For reversal and remandment — Chief Justice WILENTZ and Justices SULLIVAN, PASHMAN, CLIFFORD, SCHREIBER, HANDLER and POLLOCK-7.

For affirmance — None.

NOTES

[1] The employee's last compensation payment was received from respondent on October 25, 1975. On March 5, 1976, Mrs. Kahle filed a First Application for Review or Modification claiming an increase in disability. On June 18, 1976, six weeks after the employee's death, respondent filed an Answer admitting that the disability had increased since the date of the original award to the point that the employee had become totally disabled prior to her death.

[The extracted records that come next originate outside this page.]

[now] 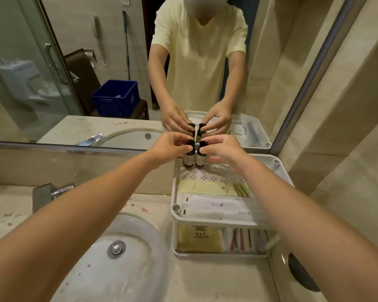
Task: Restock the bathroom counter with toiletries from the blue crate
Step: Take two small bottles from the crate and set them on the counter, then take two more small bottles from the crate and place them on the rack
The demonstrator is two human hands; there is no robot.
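My L hand (168,147) pinches the black cap of the L bottle (189,159). My R hand (223,149) pinches the cap of the R bottle (200,160). I hold them by the tops so they stand straight, side by side, at the back of the white rack (277,164), by the mirror. The blue crate (116,99) shows only in the mirror. Labels too small to read. Can't tell if the bottoms touch the shelf.

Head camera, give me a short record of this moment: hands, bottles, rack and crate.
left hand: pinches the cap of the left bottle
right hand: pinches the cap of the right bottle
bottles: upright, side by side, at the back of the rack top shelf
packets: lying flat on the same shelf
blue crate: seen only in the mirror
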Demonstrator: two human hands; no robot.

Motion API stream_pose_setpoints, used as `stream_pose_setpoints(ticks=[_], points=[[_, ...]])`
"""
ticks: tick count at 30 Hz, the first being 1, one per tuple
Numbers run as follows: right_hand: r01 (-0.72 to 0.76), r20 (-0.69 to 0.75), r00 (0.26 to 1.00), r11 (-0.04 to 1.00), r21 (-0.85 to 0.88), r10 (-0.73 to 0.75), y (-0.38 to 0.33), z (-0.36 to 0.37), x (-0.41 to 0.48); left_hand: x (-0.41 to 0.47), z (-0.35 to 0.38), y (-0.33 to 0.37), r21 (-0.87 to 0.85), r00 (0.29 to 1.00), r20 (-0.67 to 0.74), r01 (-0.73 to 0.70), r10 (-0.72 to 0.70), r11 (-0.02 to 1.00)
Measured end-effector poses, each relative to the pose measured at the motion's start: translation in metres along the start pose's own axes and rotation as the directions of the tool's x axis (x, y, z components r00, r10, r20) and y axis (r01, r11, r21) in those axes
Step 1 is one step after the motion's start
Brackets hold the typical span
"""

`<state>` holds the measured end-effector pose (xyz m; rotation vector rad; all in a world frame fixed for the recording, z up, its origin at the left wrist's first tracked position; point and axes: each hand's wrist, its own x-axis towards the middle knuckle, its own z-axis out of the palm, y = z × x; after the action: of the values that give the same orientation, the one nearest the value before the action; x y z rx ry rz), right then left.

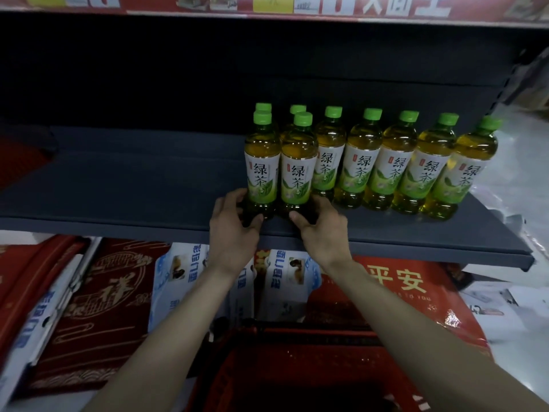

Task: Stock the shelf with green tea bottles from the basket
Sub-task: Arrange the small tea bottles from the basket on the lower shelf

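I see only caps of the two rear bottles [263, 106] — the front pair [263, 171] hides the rest, and the left hand [234, 227] and right hand [322, 231] cover its bases. The basket [315, 333] runs off the bottom edge — inside too dark to read.

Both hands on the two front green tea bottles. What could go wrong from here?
1. The left hand and right hand each grip low, at the base of the left front bottle and right front bottle; a shove could tip them into the back bottles.
2. Both stand near the shelf edge; a slipped grip may drop one toward the red basket.
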<state>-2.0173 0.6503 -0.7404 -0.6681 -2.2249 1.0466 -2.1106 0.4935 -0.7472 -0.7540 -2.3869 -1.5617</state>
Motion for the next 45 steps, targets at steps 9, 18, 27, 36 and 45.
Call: stream_pose_setpoints(ticks=[9, 18, 27, 36, 45], points=[[0.105, 0.020, 0.994, 0.994, 0.026, -0.105, 0.012, -0.022, -0.079, -0.055, -0.012, 0.010, 0.178, 0.890, 0.455, -0.134, 0.039, 0.975], [0.120, 0.382, 0.918, 0.993, -0.023, -0.102, 0.066, -0.038, -0.179, -0.111, -0.007, 0.003, 0.307, 0.487, 0.867, -0.351, -0.108, 0.884], [0.098, 0.809, 0.531, 0.931, -0.352, 0.250, 0.119, -0.014, -0.244, -0.193, 0.014, -0.030, 0.517, 0.191, 0.847, -0.514, -0.497, 0.684], [0.281, 0.849, 0.378, 0.827, -0.486, 0.370, 0.150, -0.005, -0.296, -0.243, 0.022, -0.071, 0.531, 0.130, 0.753, -0.698, -0.645, 0.480], [0.402, 0.837, 0.469, 0.776, -0.486, 0.281, 0.148, -0.001, -0.292, -0.249, 0.025, -0.081, 0.449, 0.181, 0.843, -0.754, -0.506, 0.479]])
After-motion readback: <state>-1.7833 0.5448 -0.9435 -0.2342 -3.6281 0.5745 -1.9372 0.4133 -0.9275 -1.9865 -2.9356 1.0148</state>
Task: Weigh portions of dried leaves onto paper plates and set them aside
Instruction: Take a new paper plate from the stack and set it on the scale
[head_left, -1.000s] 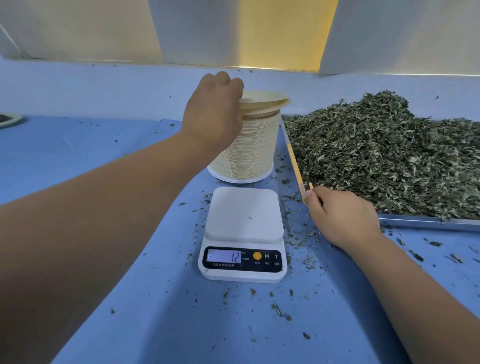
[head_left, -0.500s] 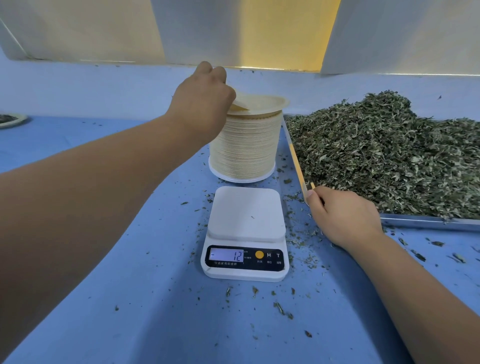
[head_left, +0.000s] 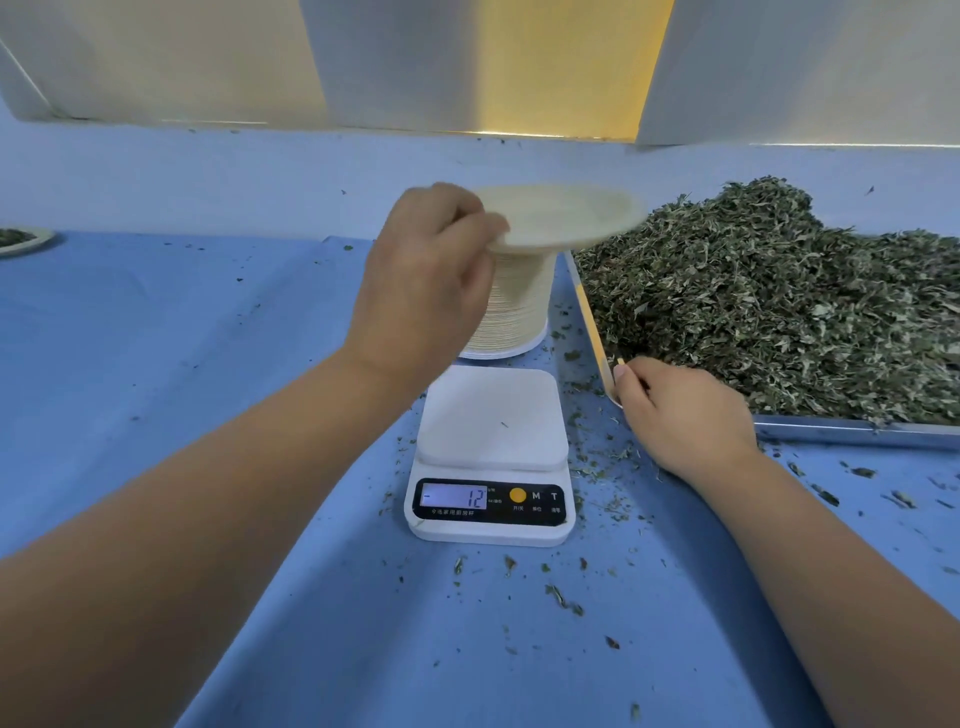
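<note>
Left hand (head_left: 431, 280) pinches one paper plate (head_left: 561, 215) by its rim, level above the plate stack (head_left: 519, 306), evidently bound for the bare kitchen scale (head_left: 491, 452) just in front; right hand (head_left: 680, 415) curls over the tray (head_left: 852, 431) corner, likely steadying it; dried leaves (head_left: 779, 301) lie heaped in the tray, this portion not yet weighed.

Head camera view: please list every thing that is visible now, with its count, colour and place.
table cover: one, blue, under everything
scale: one, white, table centre, display shows 12
plate stack: one, cream, behind the scale
paper plate: one, cream, held above the plate stack
metal tray: one, silver, right
dried leaves: one heap, green, on the metal tray
filled plate: one, pale, far left edge, partly cut off
left hand: pinches the paper plate's rim
right hand: holds the metal tray's near corner
</note>
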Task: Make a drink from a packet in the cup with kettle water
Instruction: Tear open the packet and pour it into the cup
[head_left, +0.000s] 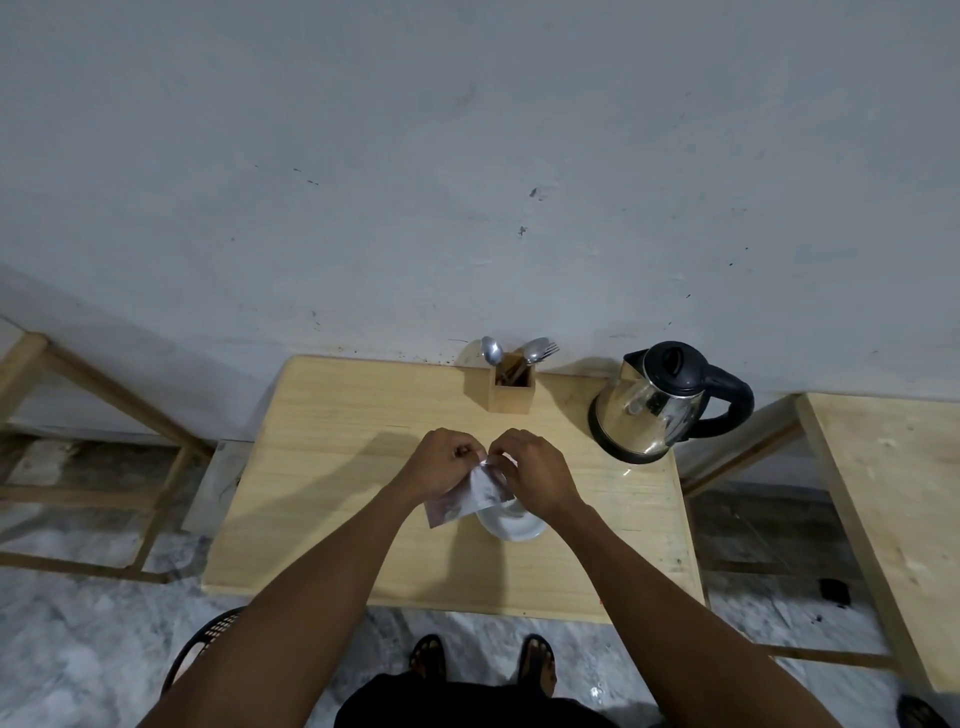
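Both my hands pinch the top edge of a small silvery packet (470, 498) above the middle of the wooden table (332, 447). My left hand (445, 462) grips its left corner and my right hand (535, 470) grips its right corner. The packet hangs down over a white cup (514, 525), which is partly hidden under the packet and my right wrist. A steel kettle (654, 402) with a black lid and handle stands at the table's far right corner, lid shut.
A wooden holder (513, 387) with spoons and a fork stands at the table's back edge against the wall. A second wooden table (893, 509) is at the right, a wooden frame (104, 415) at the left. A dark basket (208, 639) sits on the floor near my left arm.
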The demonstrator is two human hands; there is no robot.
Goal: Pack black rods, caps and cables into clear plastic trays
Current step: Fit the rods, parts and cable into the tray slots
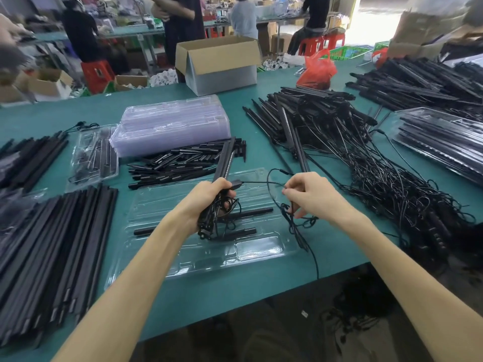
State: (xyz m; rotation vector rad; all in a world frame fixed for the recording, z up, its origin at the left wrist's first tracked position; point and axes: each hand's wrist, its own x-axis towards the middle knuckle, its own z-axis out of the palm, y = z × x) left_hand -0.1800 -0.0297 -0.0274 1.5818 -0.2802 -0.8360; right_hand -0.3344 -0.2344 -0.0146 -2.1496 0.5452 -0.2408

[2] The Whitehead test has been applied to workers' compensation statutes that, like N.J.S.A. 34:15-7, employ the term "intentionally self-inflicted" to describe noncompensable industrial injury or death. See, e.g., Redmond v. Workmen's Compensation Appeals Board, 36 Cal. App.3d 302, 111 Cal. Rptr. 530 (Ct.App. 1973); Burnight v. Industrial Accident Commission, 181 Cal. App.2d 816, 5 Cal. Rptr. 786, 791 (Dist.Ct.App. 1960) (interpreting Cal.Lab.Code § 3600 (West 1971)); McDonald v. Atlantic Steel Co., 133 Ga. App. 157, 210 S.E.2d 344, 345 (Ga. App. 1974) (interpreting Ga.Code § 114.105 (1975 & Supp. 1976)); Brenne v. Department of Industry, Labor & Human Relations, 38 Wis.2d 84, 156 N.W.2d 497 (Wis. 1968) (interpreting Wis. Stat. § 102.03(1)(d) (1979)). See generally Larson, The Suicide Defense in Workmen's Compensation, 23 Buffalo L.Rev. 43 (1973).

[3] We are aware of the fact that the judge of compensation who heard this case has since died. We anticipate that at the remanded proceedings the judge who hears the case will rely on the record created heretofore, supplemented by whatever additional proofs the parties may produce bearing on the rule announced in this opinion.